= What you are asked to do =
Reproduce the data exactly, leaving nothing out.

BEGIN Data section

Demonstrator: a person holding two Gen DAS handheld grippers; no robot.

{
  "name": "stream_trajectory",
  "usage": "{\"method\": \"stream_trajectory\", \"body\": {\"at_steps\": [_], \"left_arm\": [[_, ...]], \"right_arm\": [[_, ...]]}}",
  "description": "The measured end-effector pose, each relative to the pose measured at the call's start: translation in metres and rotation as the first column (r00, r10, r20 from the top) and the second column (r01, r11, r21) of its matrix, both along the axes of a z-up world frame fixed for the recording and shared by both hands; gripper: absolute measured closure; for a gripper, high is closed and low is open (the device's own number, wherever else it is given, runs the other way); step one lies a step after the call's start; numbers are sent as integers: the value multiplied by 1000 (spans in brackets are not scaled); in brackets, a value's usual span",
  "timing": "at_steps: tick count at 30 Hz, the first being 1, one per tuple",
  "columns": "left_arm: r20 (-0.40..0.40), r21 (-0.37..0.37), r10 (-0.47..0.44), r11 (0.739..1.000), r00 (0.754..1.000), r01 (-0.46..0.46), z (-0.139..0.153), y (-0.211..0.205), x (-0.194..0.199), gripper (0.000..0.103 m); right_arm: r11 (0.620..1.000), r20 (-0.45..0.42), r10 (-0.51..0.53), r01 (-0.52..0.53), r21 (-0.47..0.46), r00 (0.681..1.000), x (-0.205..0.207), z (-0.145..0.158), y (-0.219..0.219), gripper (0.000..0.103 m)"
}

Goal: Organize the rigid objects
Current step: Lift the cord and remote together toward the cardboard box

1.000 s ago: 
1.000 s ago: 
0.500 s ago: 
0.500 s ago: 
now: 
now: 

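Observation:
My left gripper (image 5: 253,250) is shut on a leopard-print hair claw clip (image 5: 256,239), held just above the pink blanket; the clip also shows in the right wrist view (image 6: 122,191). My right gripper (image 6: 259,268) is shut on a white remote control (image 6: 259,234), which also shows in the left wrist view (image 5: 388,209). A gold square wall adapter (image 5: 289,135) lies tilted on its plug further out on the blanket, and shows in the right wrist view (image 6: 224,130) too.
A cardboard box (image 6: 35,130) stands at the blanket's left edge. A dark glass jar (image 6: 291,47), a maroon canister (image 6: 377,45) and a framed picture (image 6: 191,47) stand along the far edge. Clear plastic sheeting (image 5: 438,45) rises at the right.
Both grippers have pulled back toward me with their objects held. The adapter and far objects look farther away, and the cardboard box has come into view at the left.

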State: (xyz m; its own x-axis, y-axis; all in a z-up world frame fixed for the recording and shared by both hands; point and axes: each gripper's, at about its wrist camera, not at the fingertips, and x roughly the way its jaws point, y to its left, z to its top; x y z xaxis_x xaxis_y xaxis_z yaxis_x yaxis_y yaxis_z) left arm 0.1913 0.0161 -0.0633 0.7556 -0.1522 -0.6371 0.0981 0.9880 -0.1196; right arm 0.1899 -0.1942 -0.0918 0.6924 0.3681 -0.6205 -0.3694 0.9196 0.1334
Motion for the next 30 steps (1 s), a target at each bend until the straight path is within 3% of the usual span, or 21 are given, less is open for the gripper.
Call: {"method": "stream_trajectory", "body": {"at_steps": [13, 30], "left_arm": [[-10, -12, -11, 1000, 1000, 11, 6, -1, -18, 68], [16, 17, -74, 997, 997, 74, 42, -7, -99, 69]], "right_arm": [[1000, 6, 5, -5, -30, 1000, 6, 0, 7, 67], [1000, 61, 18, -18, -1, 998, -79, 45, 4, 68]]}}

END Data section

= Solution below =
Demonstrator: a person holding two Gen DAS handheld grippers; no robot.

{
  "name": "stream_trajectory",
  "usage": "{\"method\": \"stream_trajectory\", \"body\": {\"at_steps\": [_], \"left_arm\": [[_, ...]], \"right_arm\": [[_, ...]]}}",
  "description": "The measured end-effector pose, each relative to the pose measured at the call's start: translation in metres and rotation as the first column (r00, r10, r20 from the top) and the second column (r01, r11, r21) of its matrix, both along the axes of a z-up world frame fixed for the recording and shared by both hands; gripper: absolute measured closure; for a gripper, high is closed and low is open (the device's own number, wherever else it is given, runs the other way); step one lies a step after the call's start; numbers are sent as integers: the value multiplied by 1000 (spans in brackets are not scaled); in brackets, a value's usual span",
  "timing": "at_steps: tick count at 30 Hz, the first being 1, one per tuple",
  "columns": "left_arm: r20 (-0.40..0.40), r21 (-0.37..0.37), r10 (-0.47..0.44), r11 (0.739..1.000), r00 (0.754..1.000), r01 (-0.46..0.46), z (-0.139..0.153), y (-0.211..0.205), x (-0.194..0.199), gripper (0.000..0.103 m); right_arm: r11 (0.620..1.000), r20 (-0.45..0.42), r10 (-0.51..0.53), r01 (-0.52..0.53), r21 (-0.47..0.46), r00 (0.681..1.000), x (-0.205..0.207), z (-0.145..0.158), y (-0.219..0.219), gripper (0.000..0.103 m)"
}

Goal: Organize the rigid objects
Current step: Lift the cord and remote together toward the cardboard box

1.000 s ago: 
1.000 s ago: 
0.500 s ago: 
0.500 s ago: 
now: 
now: 

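Observation:
My left gripper (image 5: 253,250) is shut on a leopard-print hair claw clip (image 5: 256,239), held just above the pink blanket; the clip also shows in the right wrist view (image 6: 122,191). My right gripper (image 6: 259,268) is shut on a white remote control (image 6: 259,234), which also shows in the left wrist view (image 5: 388,209). A gold square wall adapter (image 5: 289,135) lies tilted on its plug further out on the blanket, and shows in the right wrist view (image 6: 224,130) too.
A cardboard box (image 6: 35,130) stands at the blanket's left edge. A dark glass jar (image 6: 291,47), a maroon canister (image 6: 377,45) and a framed picture (image 6: 191,47) stand along the far edge. Clear plastic sheeting (image 5: 438,45) rises at the right.
Both grippers have pulled back toward me with their objects held. The adapter and far objects look farther away, and the cardboard box has come into view at the left.
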
State: (xyz m; its own x-axis, y-axis; all in a z-up world frame fixed for the recording and shared by both hands; point and axes: each gripper's, at about its wrist camera, not at the fingertips, and x roughly the way its jaws point, y to its left, z to its top; x y z xaxis_x xaxis_y xaxis_z yaxis_x yaxis_y yaxis_z) left arm 0.1913 0.0161 -0.0633 0.7556 -0.1522 -0.6371 0.0981 0.9880 -0.1196; right arm 0.1899 -0.1942 -0.0918 0.6924 0.3681 -0.6205 -0.3694 0.9196 0.1334
Motion for the next 30 steps (1 s), a target at each bend until the straight path is within 3% of the usual span, or 21 are given, less is open for the gripper.
Call: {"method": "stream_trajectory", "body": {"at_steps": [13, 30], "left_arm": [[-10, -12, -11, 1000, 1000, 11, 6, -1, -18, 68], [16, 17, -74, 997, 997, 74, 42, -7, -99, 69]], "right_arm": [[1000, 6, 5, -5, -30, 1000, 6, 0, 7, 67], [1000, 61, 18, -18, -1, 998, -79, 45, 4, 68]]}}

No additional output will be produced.